Por Mayumi Kitamura
As habitações populares têm proporcionado, cada vez mais, a realização do sonho da casa própria. O programa habitacional Minha Casa Minha Vida, do governo federal, é um dos meios pelos quais a população, com renda familiar de até R$ 5.000 por mês, pode adquirir sua primeira residência própria de maneira facilitada. Em Bertioga, cidade em que o déficit habitacional é de cerca de 3 mil moradias, os condomínios populares, construídos pela iniciativa privada, em parceria com os programa governamentais, tornam-se uma das alternativas para reduzir este índice. A construtora Bertioga Hills investe neste tipo de projeto há mais de uma década. Depois de concretizar o Bertioga Hills I, no bairro Chácaras (antigo Citymar), a empresa prepara-se para lançar o seu segundo empreendimento, no Vista Linda, e a planta do terceiro já está em fase de aprovação, conforme adiantou o representante da empresa Pedro Di Giacomo. “Quem mora no Brasil sabe a carência habitacional que existe, por isso, desde 1999, nós atuamos neste ramo, proporcionando casa própria para a população de baixa renda.
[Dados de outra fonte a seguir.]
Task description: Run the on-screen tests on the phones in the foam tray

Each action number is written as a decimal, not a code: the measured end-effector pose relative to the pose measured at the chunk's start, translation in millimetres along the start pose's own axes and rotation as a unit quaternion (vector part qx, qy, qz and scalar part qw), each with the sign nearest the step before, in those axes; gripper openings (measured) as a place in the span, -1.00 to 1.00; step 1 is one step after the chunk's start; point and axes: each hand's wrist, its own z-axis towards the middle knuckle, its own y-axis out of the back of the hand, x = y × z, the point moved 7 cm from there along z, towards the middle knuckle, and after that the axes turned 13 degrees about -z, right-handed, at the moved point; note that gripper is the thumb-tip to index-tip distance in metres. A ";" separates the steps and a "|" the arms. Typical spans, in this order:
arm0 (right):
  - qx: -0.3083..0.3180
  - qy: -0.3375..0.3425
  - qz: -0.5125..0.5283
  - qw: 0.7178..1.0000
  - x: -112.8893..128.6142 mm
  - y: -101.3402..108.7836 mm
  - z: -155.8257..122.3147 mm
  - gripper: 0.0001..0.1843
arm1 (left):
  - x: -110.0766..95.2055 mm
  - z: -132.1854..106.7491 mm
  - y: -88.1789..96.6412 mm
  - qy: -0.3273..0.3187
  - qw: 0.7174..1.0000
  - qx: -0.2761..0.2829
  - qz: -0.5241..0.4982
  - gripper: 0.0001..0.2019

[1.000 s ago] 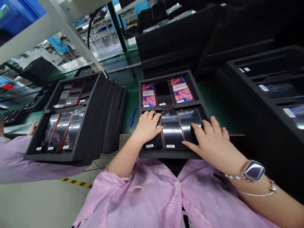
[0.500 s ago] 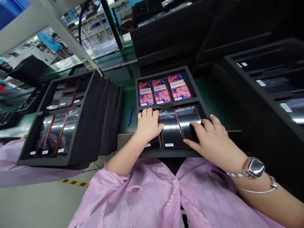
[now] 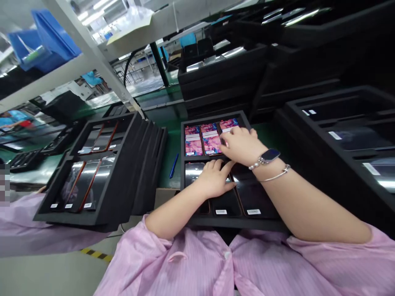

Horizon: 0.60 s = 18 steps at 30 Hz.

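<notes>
Head view: right hand [image 3: 242, 144] over lit smartphones [image 3: 210, 139].

Your pale pink pinstriped smock [image 3: 188, 273] fills 6 o'clock, with a white button [image 3: 227, 255] and a small stitched loop [image 3: 177, 256] on its front. Its left sleeve [image 3: 151, 242] and right sleeve [image 3: 339, 257] are loose. At 3 o'clock, your right wrist [image 3: 257, 163] wears a dark-faced smartwatch [image 3: 270, 155] on a beaded silver band and a thin silver bangle [image 3: 274, 174].
</notes>
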 end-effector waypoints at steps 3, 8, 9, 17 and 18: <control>0.084 0.022 -0.009 0.996 14.3 -27.5 4.5 -0.41 | 2.5 -1.3 -4.4 0.033 0.999 -0.004 -0.006 -0.29; 0.058 -0.010 -0.008 0.998 6.8 -41.6 45.1 -0.33 | -1.9 6.0 -8.0 0.053 0.997 -0.042 -0.045 -0.24; 0.036 -0.025 0.007 0.999 0.9 -42.0 54.9 -0.34 | -2.3 6.8 -9.5 0.053 0.996 -0.047 -0.053 -0.24; -0.142 -0.095 0.170 0.971 -43.5 -35.0 62.5 -0.44 | -2.7 4.9 2.4 0.000 0.995 -0.071 -0.066 -0.29; -0.141 -0.104 0.185 0.967 -47.6 -36.5 61.2 -0.45 | 2.9 4.6 15.2 -0.016 0.992 -0.098 -0.072 -0.33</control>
O Bertioga Hills I é composto por 18 casas, mas ainda temos quatro à venda; o Bertioga Hills II conta com 12 unidades e no Bertioga Hills III serão mais 12 casas”. Outra empresa na cidade, que também atua nesse segmento é a construtora MarCasa, com 196 empreendimentos entregues, além de 160 moradias em andamento e a previsão de mais 216 lançamentos. O engenheiro responsável da construtora, Marcelo Caldas, conta que a atuação neste segmento data de 2002, mesmo antes da estrutura do programa Minha Casa Minha Vida. “A grande procura, que sempre existiu devido ao grande déficit habitacional brasileiro, vem associada à exigência deste público que, hoje, bem informado pela internet, quer produtos de qualidade e bem localizados, com preço justo”, comentou. Os interessados nos empreendimentos podem procurar as imobiliárias da cidade ou entrar em contato pelos telefones (11) 3727 1197, sobre o Bertioga Hills, ou (13) 3327 4043, para as obras da MarCasa.
O programa De acordo com informações do governo federal, a proposta do Programa Minha Casa Minha Vida é subsidiar a aquisição da casa própria para as famílias com renda até R$ 1.600,00, e facilitar as condições de compra às famílias com renda de até R$ 5 mil. Para isso, é necessário que a família interessada se enquadre nas exigências de não possuir casa própria ou financiamento em qualquer unidade da federação, ou que tenha recebido anteriormente benefícios de natureza habitacional do governo federal. A iniciativa é dividida em três faixas: famílias com renda mensal bruta de até R$ 1.600,00; famílias com renda mensal bruta de até R$ 3.275,00; e famílias com renda mensal bruta acima de R$ 3.275,00 até R$ 5 mil. Os recursos do Minha Casa Minha Vida são oriundos do orçamento do Ministério das Cidades e repassados à Caixa Econômica Federal, agente operacional do programa. Para atender à Faixa 1, a Caixa e o Banco do Brasil fazem a análise e aprovação da contratação dos projetos das construtoras, e os recursos são liberados a cada medição de obra. Já nas outras faixas de renda e modalidades, os recursos são repassados pelo ministério à Caixa, para subsidiar os contratos de financiamento dos beneficiários.